A MAJOR WORK OF FICTION
W
hen I was sixteen years old I fell in love with a mysterious yellow-haired girl from a prominent and affluent family. Knowing she was a year older than me and there was nothing that would remotely excite her to return my feelings, I told her that my parents were dead.
It was never easy for me to be alone with girls and with a girl like Allison it was impossible. We didn't use words like “aloof” in high school or “patronizing” to describe a girl who never laughed at boys who made farting sounds in their armpits but observed them with the detached curiosity due insect specimens, as if wondering how long it might take them to suffocate in a vacuum jar.
None of my friends liked Allison. The girls were jealous of her clothes. The boys said her ass was too big. In fact she did have more of a woman's body than a girl's. I loved the slow easy sway of her buttocks when she walked and the extra little twitch she gave when
she knew some idiot was watching. I loved the way she crossed her legs at the knee in history and dangled a shoe from one toe, just biding time, as if all of high school was a stoplight you had to endure until it turned green. People repeated all kinds of rumors about Allison. That she did it with older guys. That her mother drank. But since no one had ever hung out with Allison or had even been inside her house I imagined I recognized something of myself in this strangely grown up girl: a weariness of things adolescent, a desire to stay beneath the radar of the residing morons, and above all a longing to pass through to the other side—to college.
At the end of junior year we both had roles in
The Music Man
. She was a Pick-A-Little Lady, a small singing part.

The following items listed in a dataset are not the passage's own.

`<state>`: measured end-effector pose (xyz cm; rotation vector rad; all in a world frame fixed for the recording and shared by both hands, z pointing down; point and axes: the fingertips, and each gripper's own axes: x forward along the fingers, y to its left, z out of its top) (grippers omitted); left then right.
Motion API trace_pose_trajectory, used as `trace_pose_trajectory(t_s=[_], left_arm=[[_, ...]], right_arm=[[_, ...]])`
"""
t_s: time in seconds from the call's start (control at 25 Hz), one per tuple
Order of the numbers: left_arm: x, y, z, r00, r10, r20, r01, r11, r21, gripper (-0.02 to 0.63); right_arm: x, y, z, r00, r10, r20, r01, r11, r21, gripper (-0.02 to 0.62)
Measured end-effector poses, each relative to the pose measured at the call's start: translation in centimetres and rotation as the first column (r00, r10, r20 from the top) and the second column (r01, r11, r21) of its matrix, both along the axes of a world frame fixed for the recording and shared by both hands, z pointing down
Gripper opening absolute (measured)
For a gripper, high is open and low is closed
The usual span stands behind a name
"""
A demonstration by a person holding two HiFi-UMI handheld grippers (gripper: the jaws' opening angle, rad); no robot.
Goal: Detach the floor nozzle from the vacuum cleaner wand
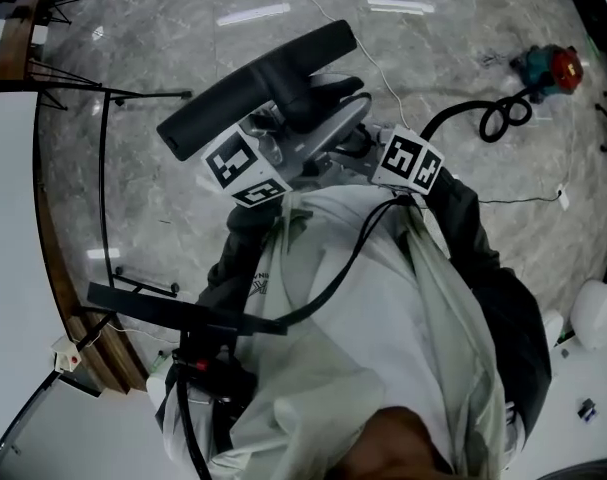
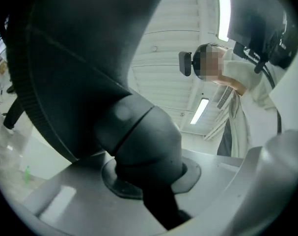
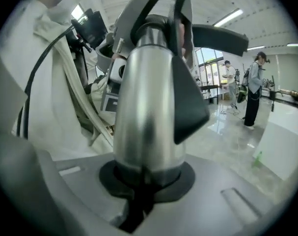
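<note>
In the head view the black floor nozzle point(image 1: 253, 88) is held up in front of the person's chest, and its neck meets the silver wand point(image 1: 328, 133). My left gripper point(image 1: 273, 143) comes in from the left. In the left gripper view the left gripper point(image 2: 149, 181) is shut on the nozzle's black neck point(image 2: 139, 136), with the wide nozzle head point(image 2: 75, 58) filling the frame above. My right gripper point(image 1: 368, 148) comes in from the right. In the right gripper view the right gripper point(image 3: 144, 181) is shut on the silver wand tube point(image 3: 149, 117), which carries a black latch point(image 3: 188, 102).
A red and teal vacuum body point(image 1: 548, 68) lies on the marble floor at the far right with a looped black hose point(image 1: 503, 118). A thin black stand point(image 1: 103, 168) rises at the left beside a white table point(image 1: 8, 228). Two people point(image 3: 252, 90) stand farther off.
</note>
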<state>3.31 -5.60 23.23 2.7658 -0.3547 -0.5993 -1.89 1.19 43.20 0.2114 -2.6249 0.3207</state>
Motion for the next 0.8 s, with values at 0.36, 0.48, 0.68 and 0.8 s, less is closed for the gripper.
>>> trace_pose_trajectory(t_s=[0.36, 0.48, 0.68, 0.8], left_arm=[[-3.1, -5.2, 4.5, 0.89, -0.406, 0.209, 0.452, 0.848, -0.276, 0.072], [-4.0, -5.2, 5.7, 0.869, -0.436, 0.233, 0.492, 0.81, -0.321, 0.072], [-2.8, -3.2, 3.4, 0.949, -0.293, 0.119, 0.313, 0.924, -0.222, 0.075], [-2.0, -0.1, 0.5, 0.998, -0.067, -0.018, 0.066, 0.996, -0.054, 0.075]], right_arm=[[0.9, -4.7, 2.5, 0.85, 0.501, -0.164, -0.459, 0.857, 0.235, 0.038], [0.7, -4.0, 3.4, 0.857, 0.479, -0.192, -0.437, 0.871, 0.223, 0.038], [-0.1, -2.2, 2.1, 0.965, 0.238, -0.109, -0.225, 0.967, 0.119, 0.04], [-0.6, 0.7, 0.3, 0.999, -0.021, -0.04, 0.021, 1.0, -0.003, 0.041]])
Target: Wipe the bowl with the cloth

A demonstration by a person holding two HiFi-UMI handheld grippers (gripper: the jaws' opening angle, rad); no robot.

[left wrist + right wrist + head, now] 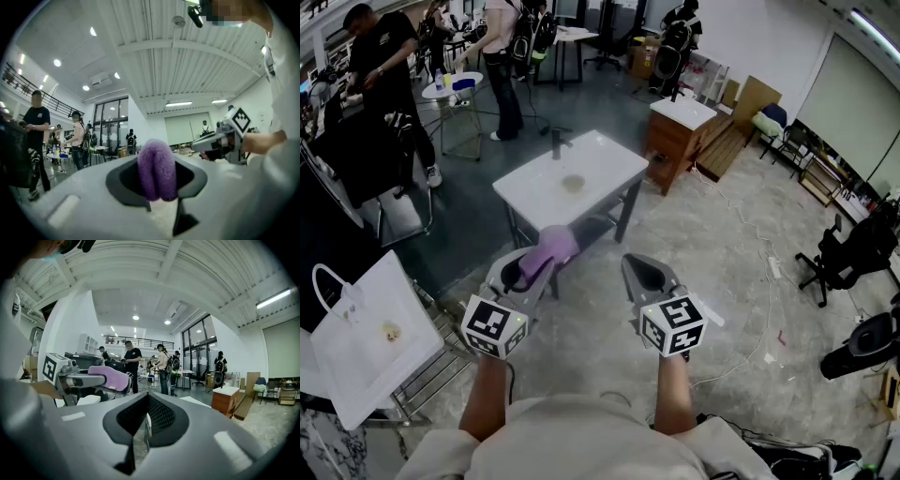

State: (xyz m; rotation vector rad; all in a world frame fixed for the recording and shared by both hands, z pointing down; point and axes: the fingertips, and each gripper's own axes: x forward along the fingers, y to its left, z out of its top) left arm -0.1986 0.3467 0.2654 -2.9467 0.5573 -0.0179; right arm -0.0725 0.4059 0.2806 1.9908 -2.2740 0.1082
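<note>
My left gripper (536, 266) is shut on a folded purple cloth (551, 246), which bulges out between its jaws in the left gripper view (157, 169). My right gripper (643, 268) is shut with nothing in it, level with the left one and a short way to its right. Both are held in the air above the floor, short of a white table (600, 157). On that table sits a small pale bowl (573, 184). The right gripper view shows its own shut jaws (146, 420) and the cloth (111, 377) off to the left.
A black faucet-like post (555, 142) stands at the table's far side. A white bag (366, 337) on a wire rack is at my left. A wooden cabinet (675, 141) stands beyond the table, office chairs (848, 253) at right, people (384, 66) at the back.
</note>
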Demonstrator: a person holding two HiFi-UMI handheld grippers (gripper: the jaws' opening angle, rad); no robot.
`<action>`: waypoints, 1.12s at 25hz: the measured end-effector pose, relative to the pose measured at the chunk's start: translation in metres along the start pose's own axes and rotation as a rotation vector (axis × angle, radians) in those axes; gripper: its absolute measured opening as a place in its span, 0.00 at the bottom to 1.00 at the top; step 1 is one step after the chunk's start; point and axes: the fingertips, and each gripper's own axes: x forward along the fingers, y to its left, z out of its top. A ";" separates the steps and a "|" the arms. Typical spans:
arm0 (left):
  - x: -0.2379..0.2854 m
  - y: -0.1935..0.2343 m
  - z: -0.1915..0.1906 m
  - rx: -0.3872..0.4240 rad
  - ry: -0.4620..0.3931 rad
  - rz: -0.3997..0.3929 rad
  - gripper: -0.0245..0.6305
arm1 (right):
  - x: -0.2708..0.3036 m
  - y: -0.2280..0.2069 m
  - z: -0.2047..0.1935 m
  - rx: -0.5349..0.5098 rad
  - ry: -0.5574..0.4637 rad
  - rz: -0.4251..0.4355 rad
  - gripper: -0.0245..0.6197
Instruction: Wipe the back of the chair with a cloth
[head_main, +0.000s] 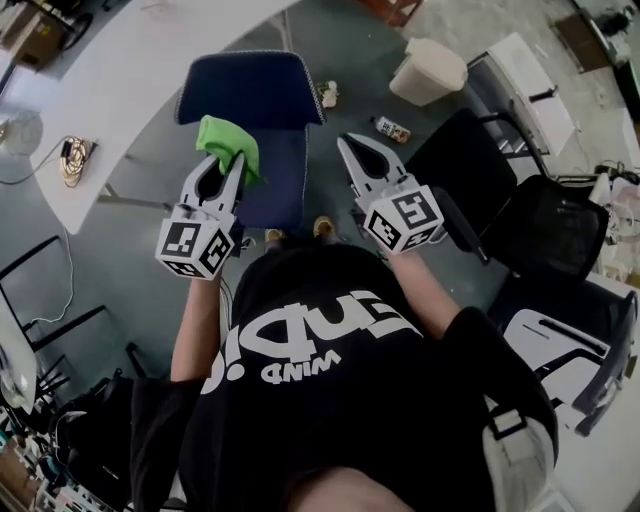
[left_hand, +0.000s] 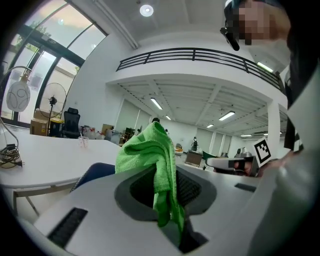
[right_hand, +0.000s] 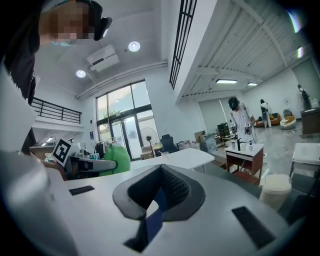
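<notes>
The right tongs (right_hand: 161, 166) fill the lower half of the frame, jaws closed tip to tip with nothing between them; a strip of dark blue shows through the gap below the tips. At middle left, the left tongs (right_hand: 106, 164) carry a green cloth (right_hand: 116, 158) at their tip. Behind lies a white tabletop (right_hand: 186, 158), and a pale bin (right_hand: 276, 188) stands at lower right.

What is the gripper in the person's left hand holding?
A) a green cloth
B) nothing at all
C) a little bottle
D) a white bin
A: in the left gripper view, the left gripper has its jaws shut on the green cloth, which bunches up above them.
</notes>
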 end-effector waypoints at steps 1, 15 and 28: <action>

I was the oafish Mayor Shinn, the second male lead. Because I had accidentally split the seam of my pants on the night of dress rehearsal I received an unexpected round of applause. When the curtain fell Allison absently squeezed my shoulder. “You were so funny!” she said, and from that one spontaneous gesture I had all the encouragement I needed. Summoning the power of positive thinking from a technique I had read about in
Readers Digest
called Sylva Mind Control, I offered to walk her home along the beach. Caught without an excuse, she accepted.